Screenwriters Sandro Petraglia and Stefano Rulli, adapting a bestselling novel (Antonio Pennacchi’s Il fasciocomunista), bring the time-scoping skills honed in their great social-history fresco The Best of Youth. The hero Accio and his Marxist older brother (Riccardo Scamarcio), a rake with rabble-rousing rhetoric, alternate between hugging and punching each other. Mum (Angela Finochiarro) grows older by the minute while Accio’s father-figure mentor, a demon-driven fascist, grows younger. The country is in ferment, as Italy always is. There is a lovely sense of a single decade speaking for eternity, of eternity responding with “You speakin’ for me?”, and of a time when everyone strove to hijack and control history before it hijacked and controlled them.
If the picture of mad people in Park Chan-wook’s I’m a Cyborg were any more sugary, we would risk tooth-rot. Why does cinema sentimentalise the mentally disturbed?
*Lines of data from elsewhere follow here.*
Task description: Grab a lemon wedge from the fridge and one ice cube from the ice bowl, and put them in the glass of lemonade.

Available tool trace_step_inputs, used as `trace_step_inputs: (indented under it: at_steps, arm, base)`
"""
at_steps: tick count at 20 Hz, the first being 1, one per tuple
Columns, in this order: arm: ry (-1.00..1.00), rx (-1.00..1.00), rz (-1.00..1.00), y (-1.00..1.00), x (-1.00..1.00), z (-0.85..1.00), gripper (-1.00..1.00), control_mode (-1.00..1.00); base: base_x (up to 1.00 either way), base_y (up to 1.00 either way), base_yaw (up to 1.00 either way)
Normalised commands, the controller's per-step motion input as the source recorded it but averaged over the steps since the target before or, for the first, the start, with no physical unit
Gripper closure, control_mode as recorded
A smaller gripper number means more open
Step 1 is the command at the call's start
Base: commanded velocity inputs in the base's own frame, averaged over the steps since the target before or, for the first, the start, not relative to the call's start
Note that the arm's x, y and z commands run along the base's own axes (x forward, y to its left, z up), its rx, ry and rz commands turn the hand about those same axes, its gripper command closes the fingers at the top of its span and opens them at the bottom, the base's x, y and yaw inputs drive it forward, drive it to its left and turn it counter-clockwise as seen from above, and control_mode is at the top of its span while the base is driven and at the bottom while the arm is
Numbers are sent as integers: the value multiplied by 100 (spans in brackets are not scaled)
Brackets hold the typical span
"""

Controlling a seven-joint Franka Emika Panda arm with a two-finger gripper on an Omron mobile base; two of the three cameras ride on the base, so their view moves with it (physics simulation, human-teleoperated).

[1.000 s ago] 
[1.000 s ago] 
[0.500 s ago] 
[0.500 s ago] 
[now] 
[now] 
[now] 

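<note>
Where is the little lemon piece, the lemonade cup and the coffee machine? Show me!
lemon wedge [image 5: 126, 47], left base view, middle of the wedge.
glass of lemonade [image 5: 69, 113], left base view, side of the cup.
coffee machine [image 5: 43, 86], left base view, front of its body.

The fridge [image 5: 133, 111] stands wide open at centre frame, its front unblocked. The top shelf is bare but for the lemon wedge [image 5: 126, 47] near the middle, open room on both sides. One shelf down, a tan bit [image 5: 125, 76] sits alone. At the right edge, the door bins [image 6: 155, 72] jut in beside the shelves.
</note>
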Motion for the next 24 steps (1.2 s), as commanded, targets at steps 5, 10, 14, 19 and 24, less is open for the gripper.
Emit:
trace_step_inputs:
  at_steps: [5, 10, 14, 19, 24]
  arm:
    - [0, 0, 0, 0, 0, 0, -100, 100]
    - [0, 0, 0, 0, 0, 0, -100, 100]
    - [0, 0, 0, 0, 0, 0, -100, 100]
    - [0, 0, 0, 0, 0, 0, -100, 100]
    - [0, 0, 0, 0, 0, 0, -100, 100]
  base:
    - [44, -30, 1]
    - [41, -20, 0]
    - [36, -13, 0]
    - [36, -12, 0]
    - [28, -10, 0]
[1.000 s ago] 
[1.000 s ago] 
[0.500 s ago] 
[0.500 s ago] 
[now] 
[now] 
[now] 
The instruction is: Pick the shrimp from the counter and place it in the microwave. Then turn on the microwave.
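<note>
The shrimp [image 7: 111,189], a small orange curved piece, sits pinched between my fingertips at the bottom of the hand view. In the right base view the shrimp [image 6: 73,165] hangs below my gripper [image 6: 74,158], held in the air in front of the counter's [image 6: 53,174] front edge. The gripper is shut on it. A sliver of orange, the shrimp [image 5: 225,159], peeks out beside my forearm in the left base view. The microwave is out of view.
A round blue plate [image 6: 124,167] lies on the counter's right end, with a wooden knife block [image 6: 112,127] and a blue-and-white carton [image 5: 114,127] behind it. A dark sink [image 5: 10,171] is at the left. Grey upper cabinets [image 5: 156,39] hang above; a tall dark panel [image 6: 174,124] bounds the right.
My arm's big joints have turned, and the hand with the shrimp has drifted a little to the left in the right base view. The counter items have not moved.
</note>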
It is tragic – isn’t it? – that a young female factory worker (Lim Soo-jong) tries to kill herself at the assembly line, then lands in a psychiatric hospital where her alienation finds companionship with a capering, rabbit-masked youth. Perhaps the Korean director who made the stylishly violent Oldboy and Lady Vengeance is changing direction and saying “No more Mr Nasty Guy”. His fans will respond, “Why change a winning streak?”
In Awake, Hayden Star Wars Kristensen plays a creepy businessman who remains conscious under sedation during heart surgery. This begs or raises too many questions. How do we know, from his acting, when Kristensen is conscious and when not? And are heartless businessmen the right people around whom to build cardiac melodramas?